What you have to do -
This exercise calls for every line of the data below with the string "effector" in it.

Information supplied -
========================================
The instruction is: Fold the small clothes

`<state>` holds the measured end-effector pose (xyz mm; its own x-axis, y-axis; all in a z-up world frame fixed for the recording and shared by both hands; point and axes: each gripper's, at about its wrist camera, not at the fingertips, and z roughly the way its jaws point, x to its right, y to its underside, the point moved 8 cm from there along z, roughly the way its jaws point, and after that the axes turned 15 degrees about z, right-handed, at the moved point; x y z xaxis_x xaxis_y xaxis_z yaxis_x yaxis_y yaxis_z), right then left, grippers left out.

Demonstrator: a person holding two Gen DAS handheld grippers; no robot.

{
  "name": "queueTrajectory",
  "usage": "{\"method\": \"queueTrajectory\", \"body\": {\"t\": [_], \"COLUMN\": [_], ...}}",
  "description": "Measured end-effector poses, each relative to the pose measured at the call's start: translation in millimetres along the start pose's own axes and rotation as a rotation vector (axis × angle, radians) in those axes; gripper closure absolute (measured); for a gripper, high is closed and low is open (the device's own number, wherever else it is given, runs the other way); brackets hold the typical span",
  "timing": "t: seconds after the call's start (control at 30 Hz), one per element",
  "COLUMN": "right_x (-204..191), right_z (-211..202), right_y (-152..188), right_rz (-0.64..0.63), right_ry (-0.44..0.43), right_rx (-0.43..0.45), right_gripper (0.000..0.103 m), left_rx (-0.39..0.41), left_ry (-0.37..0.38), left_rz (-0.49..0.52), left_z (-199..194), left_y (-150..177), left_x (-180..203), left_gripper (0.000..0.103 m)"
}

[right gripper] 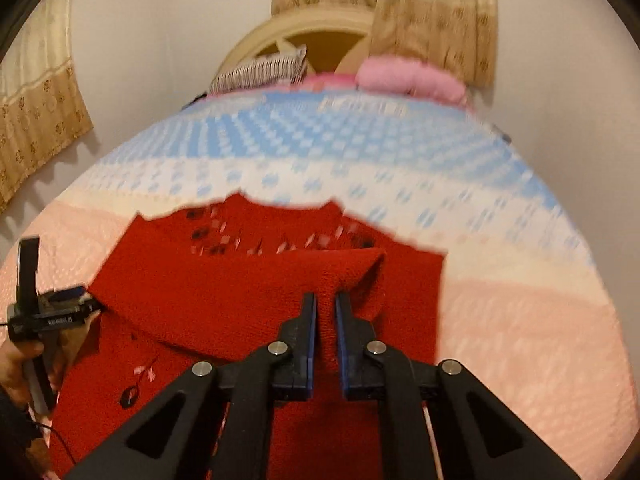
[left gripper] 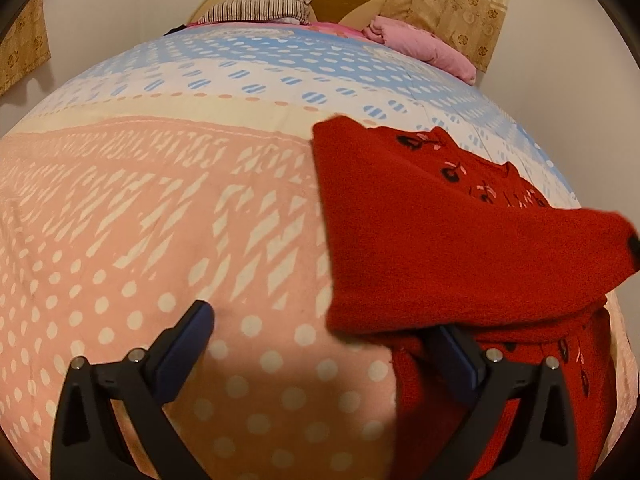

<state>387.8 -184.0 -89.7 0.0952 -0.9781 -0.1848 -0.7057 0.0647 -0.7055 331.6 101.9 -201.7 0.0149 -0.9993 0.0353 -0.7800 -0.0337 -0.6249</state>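
Note:
A red knitted sweater (left gripper: 440, 240) with small black and pink flowers lies on the bed, a sleeve or flap of it folded across its body. My left gripper (left gripper: 322, 320) is open wide at the sweater's left edge. Its right finger (left gripper: 456, 356) sits under the edge of the folded flap, and its left finger is over bare sheet. In the right wrist view my right gripper (right gripper: 326, 300) is shut on a fold of the red sweater (right gripper: 240, 288) and holds it a little raised. The left gripper (right gripper: 52, 300), held by a hand, shows at that view's left edge.
The bed sheet (left gripper: 160, 200) is pink with white dots near me and blue and white farther off. A striped pillow (left gripper: 256, 8) and a pink blanket (left gripper: 420, 44) lie at the rounded headboard. Beige curtains (right gripper: 432, 20) hang behind and at the left.

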Motion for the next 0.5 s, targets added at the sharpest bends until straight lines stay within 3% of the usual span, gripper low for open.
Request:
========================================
Task solution -
`<state>` holds the measured end-effector pose (xyz mm; its own x-axis, y-axis; all in a z-up world frame fixed for the recording and shared by both hands; point and axes: each gripper's, at about its wrist camera, not at the fingertips, and z roughly the way its jaws point, x to its right, y to its underside, the point moved 8 cm from there along z, roughly the way its jaws point, and after that the axes turned 15 degrees about z, right-handed, at the moved point; x y z xaxis_x xaxis_y xaxis_z yaxis_x yaxis_y yaxis_z), right then left, grippers left out.
  "description": "Measured end-effector poses, each relative to the pose measured at the call's start: translation in millimetres along the start pose's own axes and rotation as a rotation vector (axis × angle, radians) in those axes; gripper closure absolute (measured); for a gripper, high is closed and low is open (the device's own number, wherever else it is given, runs the other way); brackets hold the typical span",

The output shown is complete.